In mid-1944, Italy surrendered to the Allies and the American forces promptly established a military government under the direction of Colonel Charles Poletti, a former New York lieutenant governor, and, for a short period after the departure of Herbert Lehman for wartime service, acting governor. The bilingual Genovese appeared at the headquarters one day and was immediately hired as official civilian interpreter. Within weeks, he established himself at the head of a vast black market operation throughout Allied-occupied Italy; on his payroll were a number of American military and civilian officials, and a small army of Allied soldiers who opened the doors of Army warehouses for him, who drove military trucks in his employ, and who sold merchandise at his direction. His position in the inner circles of the American military government gave him freedom of movement and, for a time, freedom from suspicion.

Captain Charles L. Dunn, the provisional officer at the huge supply base at Nola, employed Genovese as his personal interpreter in January of 1944, and wrote that he “has been invaluable to me . . . is absolutely honest and, as a matter of fact, exposed several cases of bribery and black market operations among so-called civilian personnel.
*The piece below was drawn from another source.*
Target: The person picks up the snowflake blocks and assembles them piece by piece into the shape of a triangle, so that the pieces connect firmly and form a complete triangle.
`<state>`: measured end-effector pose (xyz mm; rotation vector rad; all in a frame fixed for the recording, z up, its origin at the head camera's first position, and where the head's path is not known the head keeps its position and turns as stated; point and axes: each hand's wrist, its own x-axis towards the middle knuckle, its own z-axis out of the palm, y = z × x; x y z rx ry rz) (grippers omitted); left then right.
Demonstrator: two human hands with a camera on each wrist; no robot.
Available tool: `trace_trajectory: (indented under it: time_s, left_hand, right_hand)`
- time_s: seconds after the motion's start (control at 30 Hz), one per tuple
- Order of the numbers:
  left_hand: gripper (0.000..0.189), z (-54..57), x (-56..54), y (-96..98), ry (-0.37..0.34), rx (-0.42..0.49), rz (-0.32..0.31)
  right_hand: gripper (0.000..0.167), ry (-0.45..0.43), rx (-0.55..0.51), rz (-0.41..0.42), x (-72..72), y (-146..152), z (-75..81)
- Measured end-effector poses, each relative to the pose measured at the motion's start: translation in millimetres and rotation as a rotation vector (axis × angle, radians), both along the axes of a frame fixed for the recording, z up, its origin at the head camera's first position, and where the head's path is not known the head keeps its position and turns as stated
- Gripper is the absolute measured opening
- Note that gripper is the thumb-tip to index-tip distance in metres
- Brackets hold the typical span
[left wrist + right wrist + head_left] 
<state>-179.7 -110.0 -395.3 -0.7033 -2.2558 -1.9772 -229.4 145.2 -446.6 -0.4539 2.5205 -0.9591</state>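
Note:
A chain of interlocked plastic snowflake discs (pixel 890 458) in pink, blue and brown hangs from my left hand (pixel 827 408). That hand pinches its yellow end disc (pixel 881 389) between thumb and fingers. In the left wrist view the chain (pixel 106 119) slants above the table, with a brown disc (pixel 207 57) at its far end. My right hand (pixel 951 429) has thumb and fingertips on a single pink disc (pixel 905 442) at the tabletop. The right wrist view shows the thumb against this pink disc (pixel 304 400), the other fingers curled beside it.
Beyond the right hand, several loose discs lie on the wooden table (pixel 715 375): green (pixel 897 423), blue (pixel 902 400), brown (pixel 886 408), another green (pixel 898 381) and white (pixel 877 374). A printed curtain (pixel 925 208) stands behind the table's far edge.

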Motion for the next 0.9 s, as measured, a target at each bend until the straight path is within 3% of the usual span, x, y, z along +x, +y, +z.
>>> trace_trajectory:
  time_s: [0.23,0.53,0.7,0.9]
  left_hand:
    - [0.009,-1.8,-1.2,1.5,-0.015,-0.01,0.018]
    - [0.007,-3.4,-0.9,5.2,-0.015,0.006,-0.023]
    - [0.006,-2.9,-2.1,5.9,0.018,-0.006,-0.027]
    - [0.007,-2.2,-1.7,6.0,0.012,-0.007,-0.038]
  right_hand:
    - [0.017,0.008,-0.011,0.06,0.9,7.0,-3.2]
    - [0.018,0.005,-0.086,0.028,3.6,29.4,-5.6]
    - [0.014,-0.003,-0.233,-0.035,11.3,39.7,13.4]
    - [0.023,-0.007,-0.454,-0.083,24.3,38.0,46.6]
He . . . is devoted to his adopted home, the United States of America.” Major E. N. Holmgren, civil affairs officer at Nola, used Genovese as an interpreter for more than a month and said that he “would accept no pay; paid his own expenses, worked day and night, and rendered most valuable assistance to the Allied Military Government.” Major Stephen Young, for whom Genovese also worked, said: “I regard him as trustworthy, loyal, and dependable.”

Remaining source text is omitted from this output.